Output the whole listing again, exactly as it reads.

[DATA SECTION]

========

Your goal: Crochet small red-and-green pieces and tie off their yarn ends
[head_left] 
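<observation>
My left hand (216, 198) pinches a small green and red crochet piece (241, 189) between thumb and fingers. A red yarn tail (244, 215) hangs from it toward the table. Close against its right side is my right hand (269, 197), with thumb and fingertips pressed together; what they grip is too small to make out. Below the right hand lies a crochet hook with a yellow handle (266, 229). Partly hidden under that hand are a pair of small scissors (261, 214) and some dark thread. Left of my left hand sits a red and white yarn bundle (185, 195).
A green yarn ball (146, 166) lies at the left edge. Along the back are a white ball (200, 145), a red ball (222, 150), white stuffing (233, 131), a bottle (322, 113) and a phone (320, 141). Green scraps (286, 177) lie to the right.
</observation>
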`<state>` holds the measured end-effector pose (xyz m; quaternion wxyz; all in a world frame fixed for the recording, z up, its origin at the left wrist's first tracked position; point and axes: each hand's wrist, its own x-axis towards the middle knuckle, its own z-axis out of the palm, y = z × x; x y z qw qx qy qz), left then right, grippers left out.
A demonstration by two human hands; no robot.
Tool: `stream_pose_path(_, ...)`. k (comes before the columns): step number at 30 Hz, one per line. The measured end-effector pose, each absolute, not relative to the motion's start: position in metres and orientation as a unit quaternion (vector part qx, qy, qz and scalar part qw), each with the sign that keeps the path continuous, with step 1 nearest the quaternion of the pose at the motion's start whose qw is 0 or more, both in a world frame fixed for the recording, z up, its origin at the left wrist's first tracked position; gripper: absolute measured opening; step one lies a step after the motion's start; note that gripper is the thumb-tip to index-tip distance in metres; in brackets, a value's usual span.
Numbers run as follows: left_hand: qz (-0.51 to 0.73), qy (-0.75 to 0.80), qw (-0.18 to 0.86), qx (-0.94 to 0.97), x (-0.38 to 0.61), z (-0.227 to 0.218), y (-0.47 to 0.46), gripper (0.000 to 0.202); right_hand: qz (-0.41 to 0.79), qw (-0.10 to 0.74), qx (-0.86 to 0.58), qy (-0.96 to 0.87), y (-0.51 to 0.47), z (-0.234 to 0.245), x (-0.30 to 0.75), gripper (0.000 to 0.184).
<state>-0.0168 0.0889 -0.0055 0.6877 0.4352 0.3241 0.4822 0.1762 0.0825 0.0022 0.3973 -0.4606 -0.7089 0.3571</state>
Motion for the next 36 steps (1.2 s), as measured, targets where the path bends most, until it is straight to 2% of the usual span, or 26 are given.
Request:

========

[SOLUTION]
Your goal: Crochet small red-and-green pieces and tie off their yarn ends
[head_left] 
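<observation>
My left hand (216, 198) pinches a small green and red crochet piece (241, 189) between thumb and fingers. A red yarn tail (244, 215) hangs from it toward the table. Close against its right side is my right hand (269, 197), with thumb and fingertips pressed together; what they grip is too small to make out. Below the right hand lies a crochet hook with a yellow handle (266, 229). Partly hidden under that hand are a pair of small scissors (261, 214) and some dark thread. Left of my left hand sits a red and white yarn bundle (185, 195).
A green yarn ball (146, 166) lies at the left edge. Along the back are a white ball (200, 145), a red ball (222, 150), white stuffing (233, 131), a bottle (322, 113) and a phone (320, 141). Green scraps (286, 177) lie to the right.
</observation>
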`<state>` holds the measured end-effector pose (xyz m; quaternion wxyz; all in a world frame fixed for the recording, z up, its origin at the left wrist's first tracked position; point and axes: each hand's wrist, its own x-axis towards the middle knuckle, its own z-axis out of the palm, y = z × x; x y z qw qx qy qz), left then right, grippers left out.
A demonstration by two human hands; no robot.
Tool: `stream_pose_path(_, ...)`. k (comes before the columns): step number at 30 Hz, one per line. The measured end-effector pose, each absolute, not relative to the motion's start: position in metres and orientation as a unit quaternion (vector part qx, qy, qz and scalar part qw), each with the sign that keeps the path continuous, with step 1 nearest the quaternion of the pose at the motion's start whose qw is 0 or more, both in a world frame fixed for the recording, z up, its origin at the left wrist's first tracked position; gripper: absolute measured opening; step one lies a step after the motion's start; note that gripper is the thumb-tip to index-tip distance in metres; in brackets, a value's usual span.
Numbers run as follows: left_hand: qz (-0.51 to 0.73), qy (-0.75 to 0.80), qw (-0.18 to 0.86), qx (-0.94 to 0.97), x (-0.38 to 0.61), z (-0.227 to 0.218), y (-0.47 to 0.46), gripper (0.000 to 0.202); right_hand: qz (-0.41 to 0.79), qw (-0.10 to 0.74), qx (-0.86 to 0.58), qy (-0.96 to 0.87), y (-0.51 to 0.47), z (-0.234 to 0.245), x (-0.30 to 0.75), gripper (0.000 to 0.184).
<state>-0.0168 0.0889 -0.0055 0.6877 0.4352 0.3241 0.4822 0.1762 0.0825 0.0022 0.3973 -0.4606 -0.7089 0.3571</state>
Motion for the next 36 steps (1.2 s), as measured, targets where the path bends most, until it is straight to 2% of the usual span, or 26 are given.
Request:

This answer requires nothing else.